The problem -
Because the images are not wanted, restate every line below word for word without them.

Dataset section -
==========

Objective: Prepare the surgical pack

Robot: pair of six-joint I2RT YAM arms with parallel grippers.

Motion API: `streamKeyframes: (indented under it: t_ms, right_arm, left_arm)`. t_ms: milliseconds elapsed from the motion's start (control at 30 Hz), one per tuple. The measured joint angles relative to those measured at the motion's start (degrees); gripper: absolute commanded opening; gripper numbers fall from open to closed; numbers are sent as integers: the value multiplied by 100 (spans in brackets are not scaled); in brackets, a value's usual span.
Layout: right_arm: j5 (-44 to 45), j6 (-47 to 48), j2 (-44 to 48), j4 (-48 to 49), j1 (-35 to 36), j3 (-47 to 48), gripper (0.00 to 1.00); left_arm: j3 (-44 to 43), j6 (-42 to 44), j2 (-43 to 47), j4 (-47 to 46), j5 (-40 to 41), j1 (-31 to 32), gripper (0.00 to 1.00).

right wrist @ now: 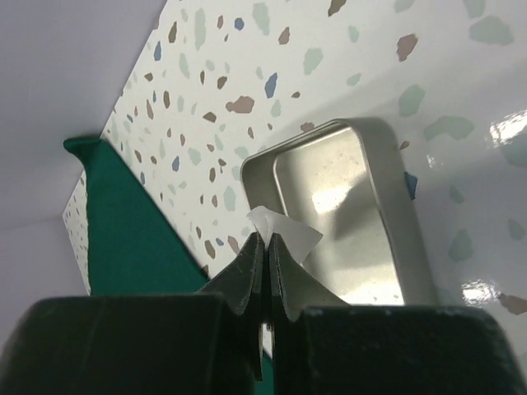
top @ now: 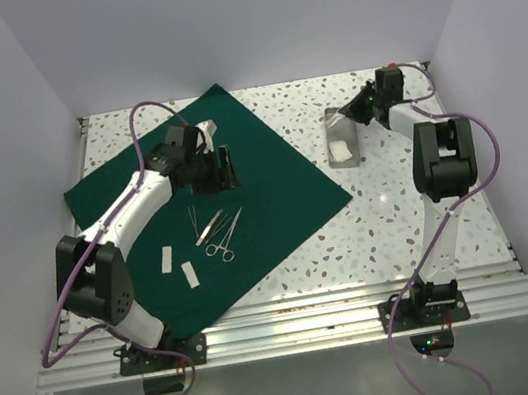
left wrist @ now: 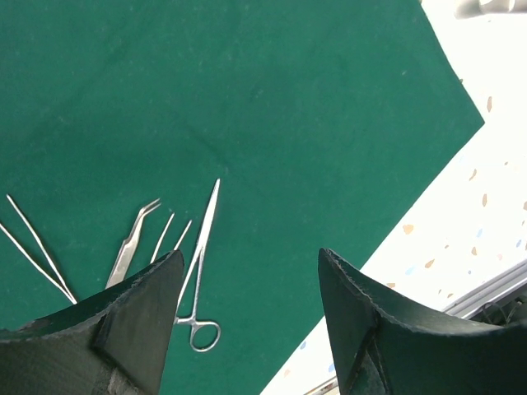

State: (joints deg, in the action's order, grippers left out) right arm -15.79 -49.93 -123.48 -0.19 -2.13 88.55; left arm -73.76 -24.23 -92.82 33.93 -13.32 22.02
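Green cloth [top: 271, 176] is laid flat as a diamond, left of centre in the top view, with one corner reaching the back edge. Steel instruments [top: 217, 231] are grouped on the cloth's lower middle, side by side. In the left wrist view they are seen at lower left: a ring-handled clamp [left wrist: 198, 280], bent-tip forceps [left wrist: 132, 243] and thin tweezers [left wrist: 33, 247]. Two small white pads [top: 168, 259] [top: 191, 274] are set flat on the cloth, lower left of the instruments and apart from them.

Metal tray [right wrist: 329, 197] is placed off the cloth on the speckled table [top: 396, 196], right of centre in the top view, near the cloth's right corner. A white patch [top: 340, 150] is seen at the tray's lower end; whether it is the pinched piece cannot be told.

Left gripper [left wrist: 251, 255] is held over the cloth, just above the instruments in the top view. Its jaws are spread wide and nothing is held between them.

Right gripper [right wrist: 268, 239] is positioned at the tray. Its fingers are pressed together, and a thin white pad [right wrist: 288, 233] is pinched by its edge at their tips.
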Motion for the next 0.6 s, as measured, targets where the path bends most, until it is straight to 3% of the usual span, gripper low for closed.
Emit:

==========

Exercise result -
Objective: Prepare the surgical pack

Robot: pair of six-joint I2RT YAM arms with parallel grippers.

Motion API: `streamKeyframes: (indented under it: t_ms, right_arm, left_arm)`. t_ms: milliseconds elapsed from the motion's start (control at 30 Hz), one per tuple. The measured joint angles relative to those measured at the motion's start (degrees); gripper: absolute commanded opening; gripper numbers fall from open to closed; numbers are sent as integers: the value multiplied by 100 (spans in brackets are not scaled); in brackets, a value's usual span.
Layout: right_arm: j5 (-44 to 45), j6 (-47 to 48), j2 (-44 to 48), j4 (-48 to 49), j1 (-35 to 36), j3 (-47 to 48), gripper (0.00 to 1.00); left_arm: j3 (-44 to 43), j6 (-42 to 44), j2 (-43 to 47), j4 (-47 to 46), j5 (-40 to 41), j1 (-31 to 32), gripper (0.00 to 1.00).

right wrist @ now: 
top @ now: 
left wrist @ now: 

State: (joints deg, in the action's order, grippers left out) right arm -15.79 -49.93 -123.48 -0.19 -2.13 88.55; left arm -73.76 -24.23 -92.82 33.93 -13.32 22.02
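Green cloth [top: 271, 176] is laid flat as a diamond, left of centre in the top view, with one corner reaching the back edge. Steel instruments [top: 217, 231] are grouped on the cloth's lower middle, side by side. In the left wrist view they are seen at lower left: a ring-handled clamp [left wrist: 198, 280], bent-tip forceps [left wrist: 132, 243] and thin tweezers [left wrist: 33, 247]. Two small white pads [top: 168, 259] [top: 191, 274] are set flat on the cloth, lower left of the instruments and apart from them.

Metal tray [right wrist: 329, 197] is placed off the cloth on the speckled table [top: 396, 196], right of centre in the top view, near the cloth's right corner. A white patch [top: 340, 150] is seen at the tray's lower end; whether it is the pinched piece cannot be told.

Left gripper [left wrist: 251, 255] is held over the cloth, just above the instruments in the top view. Its jaws are spread wide and nothing is held between them.

Right gripper [right wrist: 268, 239] is positioned at the tray. Its fingers are pressed together, and a thin white pad [right wrist: 288, 233] is pinched by its edge at their tips.
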Motion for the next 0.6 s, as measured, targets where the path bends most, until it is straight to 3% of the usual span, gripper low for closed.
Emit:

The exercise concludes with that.